Contenuto riservato agli abbonati

Scuola, otto insegnanti e tecnici no-vax sospesi dopo le diffide fra Livorno e Piombino

Prime misure per docenti e personale tecnico senza Green pass e tamponi. Cattedre: cento insegnanti rinunciano, necessarie le nuove assegnazioni

LIVORNO. Domani tornano in classe in provincia di Livorno 39.149 alunni (461 in meno dell’anno scorso) tra scuole dell’infanzia, primaria e secondaria di primo e secondo grado. La scommessa è quella di chiudere un anno scolastico con lezioni in presenza e senza interruzioni. Per questo sarà indispensabile il rispetto delle regole su cui ministero e uffici scolastici non ammettono deroghe: Green pass, tamponi, mascherine, distanze di sicurezza. Si annuncia una prima campanella senza grandi scossoni (ci sono da assegnare ancora un centinaio di cattedre) ma uno tra i nodi più complessi da sciogliere resta quello dei trasporti, soprattutto per i comuni più periferici.

OTTO NO VAX SOSPESI

Proprio in tema di regole si registrano i primi provvedimenti nei confronti del personale no-vax. Erano otto, ma potrebbero crescere nelle prossime 48 ore, le lettere di sospensione inviate nella giornata di ieri. Si tratta di insegnanti ma anche di collaboratori e assistenti tecnici ai quali i dirigenti avevano inviato una diffida dopo di che, scattati i cinque giorni stabiliti per mettersi in regola senza la presentazione del certificato verde o dell’esito negativo del tampone, è scattato il provvedimento di sospensione con il congelamento dello stipendio. Che durerà fintanto che il personale in oggetto non si metterà in regola. I controlli vanno avanti anche in questi giorni.

MASCHERINE E DISTANZE

Rigidi, come sollecitato dal Miur, i controlli per il rispetto di distanze di sicurezza e mascherine, Green pass. Gli studenti non devono esibirlo a differenza del personale scolastico (ma anche quello esterno, ditte di pulizia, addetti mense e manutenzioni). Il distanziamento deve essere di un metro tra i banchi e due tra banchi e cattedra. Le finestre delle classi vanno tenute aperte, ma se le condizioni meteo non lo consentono bisogna ricordarsi di aprirle almeno 5 minuti l’ora. La ricreazione, laddove è possibile, va fatta all’aperto, si sconsiglia comunque la classe. Il distanziamento in palestra, per le ore di educazione fisica, è di 2 mt.

PIATTAFORMA GREEN PASS

Come ricorda il dirigente dell’Ufficio scolastico provinciale Andrea Simonetti da ieri è già in funzione la piattaforma online per verificare se il personale dell’istituto è munito di Green pass o tampone. «L’abbiamo verificata ed è molto semplice.

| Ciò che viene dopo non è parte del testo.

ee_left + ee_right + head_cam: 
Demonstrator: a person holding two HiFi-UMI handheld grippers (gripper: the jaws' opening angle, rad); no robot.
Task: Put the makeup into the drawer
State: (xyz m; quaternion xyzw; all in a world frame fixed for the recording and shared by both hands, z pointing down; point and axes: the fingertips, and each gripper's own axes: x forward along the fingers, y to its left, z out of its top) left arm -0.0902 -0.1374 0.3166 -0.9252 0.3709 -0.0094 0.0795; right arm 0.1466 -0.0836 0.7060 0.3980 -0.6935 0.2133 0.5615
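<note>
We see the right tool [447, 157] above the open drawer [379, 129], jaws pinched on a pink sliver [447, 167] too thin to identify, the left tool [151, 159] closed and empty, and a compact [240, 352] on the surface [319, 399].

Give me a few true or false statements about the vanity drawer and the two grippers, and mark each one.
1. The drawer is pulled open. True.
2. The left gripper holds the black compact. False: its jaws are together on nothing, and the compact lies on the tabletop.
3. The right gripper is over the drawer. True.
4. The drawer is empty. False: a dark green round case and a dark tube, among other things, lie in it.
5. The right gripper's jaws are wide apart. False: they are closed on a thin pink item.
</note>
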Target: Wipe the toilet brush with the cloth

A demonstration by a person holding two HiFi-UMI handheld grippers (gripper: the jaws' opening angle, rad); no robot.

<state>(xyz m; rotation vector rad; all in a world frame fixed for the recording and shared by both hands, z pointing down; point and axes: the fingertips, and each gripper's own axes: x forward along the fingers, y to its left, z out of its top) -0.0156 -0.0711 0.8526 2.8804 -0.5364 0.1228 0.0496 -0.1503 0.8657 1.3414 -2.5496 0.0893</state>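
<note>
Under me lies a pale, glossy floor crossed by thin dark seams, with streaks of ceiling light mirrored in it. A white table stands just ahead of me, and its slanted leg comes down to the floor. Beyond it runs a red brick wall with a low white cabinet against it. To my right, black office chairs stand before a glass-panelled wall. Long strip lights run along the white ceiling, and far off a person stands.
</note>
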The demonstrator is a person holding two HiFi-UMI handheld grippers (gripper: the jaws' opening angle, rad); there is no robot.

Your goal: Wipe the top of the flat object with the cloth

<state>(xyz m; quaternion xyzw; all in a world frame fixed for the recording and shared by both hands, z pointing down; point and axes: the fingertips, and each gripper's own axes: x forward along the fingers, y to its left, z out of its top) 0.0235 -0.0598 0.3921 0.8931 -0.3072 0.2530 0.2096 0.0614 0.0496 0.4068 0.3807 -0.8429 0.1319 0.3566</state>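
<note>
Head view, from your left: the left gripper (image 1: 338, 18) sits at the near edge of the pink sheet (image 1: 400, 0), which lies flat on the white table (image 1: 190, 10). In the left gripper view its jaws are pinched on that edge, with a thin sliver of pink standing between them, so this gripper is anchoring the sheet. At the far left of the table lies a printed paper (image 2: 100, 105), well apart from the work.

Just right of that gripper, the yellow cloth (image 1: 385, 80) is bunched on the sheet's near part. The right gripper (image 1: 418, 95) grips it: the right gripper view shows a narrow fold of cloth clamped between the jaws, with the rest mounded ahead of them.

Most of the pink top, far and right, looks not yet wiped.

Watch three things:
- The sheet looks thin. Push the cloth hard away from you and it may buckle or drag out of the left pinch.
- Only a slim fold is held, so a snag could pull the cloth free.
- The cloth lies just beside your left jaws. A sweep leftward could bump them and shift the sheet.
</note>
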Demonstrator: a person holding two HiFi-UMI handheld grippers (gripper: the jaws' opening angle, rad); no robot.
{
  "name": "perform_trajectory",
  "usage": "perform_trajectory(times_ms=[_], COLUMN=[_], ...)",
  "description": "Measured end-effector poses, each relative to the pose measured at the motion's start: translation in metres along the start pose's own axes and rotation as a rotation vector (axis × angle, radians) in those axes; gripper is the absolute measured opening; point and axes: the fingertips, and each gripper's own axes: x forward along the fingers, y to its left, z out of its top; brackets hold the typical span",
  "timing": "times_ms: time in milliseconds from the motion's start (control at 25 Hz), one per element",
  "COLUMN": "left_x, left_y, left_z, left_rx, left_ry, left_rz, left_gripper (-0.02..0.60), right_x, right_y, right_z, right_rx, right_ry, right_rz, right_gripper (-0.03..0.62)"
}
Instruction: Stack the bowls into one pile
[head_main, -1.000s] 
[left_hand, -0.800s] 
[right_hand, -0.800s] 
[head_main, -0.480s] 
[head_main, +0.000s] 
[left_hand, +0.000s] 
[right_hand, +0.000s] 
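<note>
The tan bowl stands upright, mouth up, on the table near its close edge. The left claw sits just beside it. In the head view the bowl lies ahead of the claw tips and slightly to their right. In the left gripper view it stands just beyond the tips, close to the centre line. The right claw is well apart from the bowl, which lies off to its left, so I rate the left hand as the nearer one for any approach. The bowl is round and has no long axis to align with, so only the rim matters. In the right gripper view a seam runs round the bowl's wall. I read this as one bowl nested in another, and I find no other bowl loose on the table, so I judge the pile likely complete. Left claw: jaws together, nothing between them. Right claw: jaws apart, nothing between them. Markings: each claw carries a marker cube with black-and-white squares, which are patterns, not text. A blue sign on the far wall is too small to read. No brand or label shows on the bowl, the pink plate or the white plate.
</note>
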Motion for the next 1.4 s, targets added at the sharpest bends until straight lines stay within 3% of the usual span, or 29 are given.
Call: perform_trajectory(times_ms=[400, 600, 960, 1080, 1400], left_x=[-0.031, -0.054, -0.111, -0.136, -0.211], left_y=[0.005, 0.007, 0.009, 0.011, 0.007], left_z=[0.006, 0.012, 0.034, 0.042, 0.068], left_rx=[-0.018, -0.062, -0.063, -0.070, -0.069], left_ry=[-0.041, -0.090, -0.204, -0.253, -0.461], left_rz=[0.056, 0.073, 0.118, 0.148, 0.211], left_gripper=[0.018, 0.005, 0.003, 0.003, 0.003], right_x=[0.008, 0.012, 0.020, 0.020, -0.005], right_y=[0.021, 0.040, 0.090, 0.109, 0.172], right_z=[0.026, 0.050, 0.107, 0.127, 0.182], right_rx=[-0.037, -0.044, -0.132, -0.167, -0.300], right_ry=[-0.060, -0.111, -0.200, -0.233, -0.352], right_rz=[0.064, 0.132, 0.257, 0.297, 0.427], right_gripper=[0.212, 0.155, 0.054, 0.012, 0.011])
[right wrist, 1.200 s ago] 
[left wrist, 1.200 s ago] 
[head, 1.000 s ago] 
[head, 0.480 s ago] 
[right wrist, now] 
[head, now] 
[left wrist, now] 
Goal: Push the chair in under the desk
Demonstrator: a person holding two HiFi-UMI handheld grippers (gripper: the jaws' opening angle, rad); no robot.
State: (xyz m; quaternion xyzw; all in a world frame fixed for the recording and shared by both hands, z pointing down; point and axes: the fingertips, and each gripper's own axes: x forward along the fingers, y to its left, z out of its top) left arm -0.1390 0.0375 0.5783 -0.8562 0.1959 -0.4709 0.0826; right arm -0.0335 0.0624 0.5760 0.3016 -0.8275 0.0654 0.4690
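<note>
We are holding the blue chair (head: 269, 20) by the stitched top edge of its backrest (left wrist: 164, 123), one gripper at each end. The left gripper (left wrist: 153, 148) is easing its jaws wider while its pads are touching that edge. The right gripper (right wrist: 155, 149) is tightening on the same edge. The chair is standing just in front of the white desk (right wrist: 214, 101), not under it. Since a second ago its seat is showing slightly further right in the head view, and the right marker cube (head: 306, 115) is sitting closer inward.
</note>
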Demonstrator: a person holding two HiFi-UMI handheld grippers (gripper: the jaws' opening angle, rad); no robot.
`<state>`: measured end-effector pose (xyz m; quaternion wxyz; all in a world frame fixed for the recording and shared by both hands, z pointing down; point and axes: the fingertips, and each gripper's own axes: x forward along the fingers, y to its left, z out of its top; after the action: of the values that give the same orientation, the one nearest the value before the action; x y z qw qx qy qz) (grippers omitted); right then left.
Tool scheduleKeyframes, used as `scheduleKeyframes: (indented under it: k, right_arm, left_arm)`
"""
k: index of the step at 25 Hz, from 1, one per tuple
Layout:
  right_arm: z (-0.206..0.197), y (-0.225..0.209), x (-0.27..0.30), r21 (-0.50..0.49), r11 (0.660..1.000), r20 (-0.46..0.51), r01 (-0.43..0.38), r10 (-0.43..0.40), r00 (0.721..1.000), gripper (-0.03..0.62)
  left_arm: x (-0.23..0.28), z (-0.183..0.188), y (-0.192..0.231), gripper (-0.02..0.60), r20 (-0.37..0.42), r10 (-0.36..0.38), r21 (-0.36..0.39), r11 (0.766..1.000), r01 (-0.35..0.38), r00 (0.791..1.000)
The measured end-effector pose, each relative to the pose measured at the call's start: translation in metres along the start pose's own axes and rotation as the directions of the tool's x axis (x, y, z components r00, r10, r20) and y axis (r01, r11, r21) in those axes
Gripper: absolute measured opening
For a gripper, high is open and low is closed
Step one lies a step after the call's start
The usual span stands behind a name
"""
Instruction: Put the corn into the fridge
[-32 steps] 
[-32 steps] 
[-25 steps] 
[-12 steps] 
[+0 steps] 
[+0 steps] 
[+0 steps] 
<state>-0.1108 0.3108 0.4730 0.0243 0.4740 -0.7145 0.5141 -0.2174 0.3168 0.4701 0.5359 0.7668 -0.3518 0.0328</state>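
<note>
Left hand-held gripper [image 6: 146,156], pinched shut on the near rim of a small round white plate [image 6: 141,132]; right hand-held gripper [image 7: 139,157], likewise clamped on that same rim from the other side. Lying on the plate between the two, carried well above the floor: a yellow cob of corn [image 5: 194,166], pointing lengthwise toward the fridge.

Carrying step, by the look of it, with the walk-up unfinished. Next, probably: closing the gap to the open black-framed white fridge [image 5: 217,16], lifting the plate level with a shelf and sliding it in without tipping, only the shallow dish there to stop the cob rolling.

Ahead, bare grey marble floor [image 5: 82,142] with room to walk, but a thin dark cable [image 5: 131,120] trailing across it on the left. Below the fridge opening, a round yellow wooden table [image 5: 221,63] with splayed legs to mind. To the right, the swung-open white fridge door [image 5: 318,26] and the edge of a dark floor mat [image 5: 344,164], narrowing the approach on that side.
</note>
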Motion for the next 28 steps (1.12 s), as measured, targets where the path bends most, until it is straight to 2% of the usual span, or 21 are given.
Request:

In una schermata figura tutto il personale. Quello in regola ha una spunta verde, l’altro rosso». Questo consentirà ai dirigenti di evitare, già da domani, il controllo attraverso la lettura del codice del certificato con la specifica app.

CLASSI E CATTEDRE

Sebbene il numero degli studenti al via sia in calo si registra, invece, un aumento delle classi che passano da 1.835 a 1.862. Sono ancora un centinaio, invece, le cattedre da assegnare. Infatti, benché l’Ufficio provinciale abbia tempestivamente proceduto con le nomine, ci sono state su scala provinciale cento rinunce tra scuole di vari ordini e gradi. «Stiamo provvedendo in queste ore a fare le nuove assegnazioni», dice Simonetti. Qualora ci dovessero essere altre rinunce saranno i dirigenti scolastici ad attingere dalle graduatorie di istituto. Intanto ieri mattina e pomeriggio, negli spazi esterni della sede dell’ex Provveditorato (nel rispetto delle normative Covi d), sono continuate le operazioni di assegnazioni incarichi a assistenti amministrativi, tecnici e collaboratori scolastici.

SEDI IN REGOLA

Finalmente non ci sarà il valzer di alunni tra una sede e l’altra (anche se ci sono soluzioni provvisorie), sebbene i problemi all’edilizia scolastica non manchino. «Ringrazio la Provincia - dice il provveditore - che si è adoperata al meglio per rispondere ai bisogni e alle esigenze degli alunni e delle loro famiglie».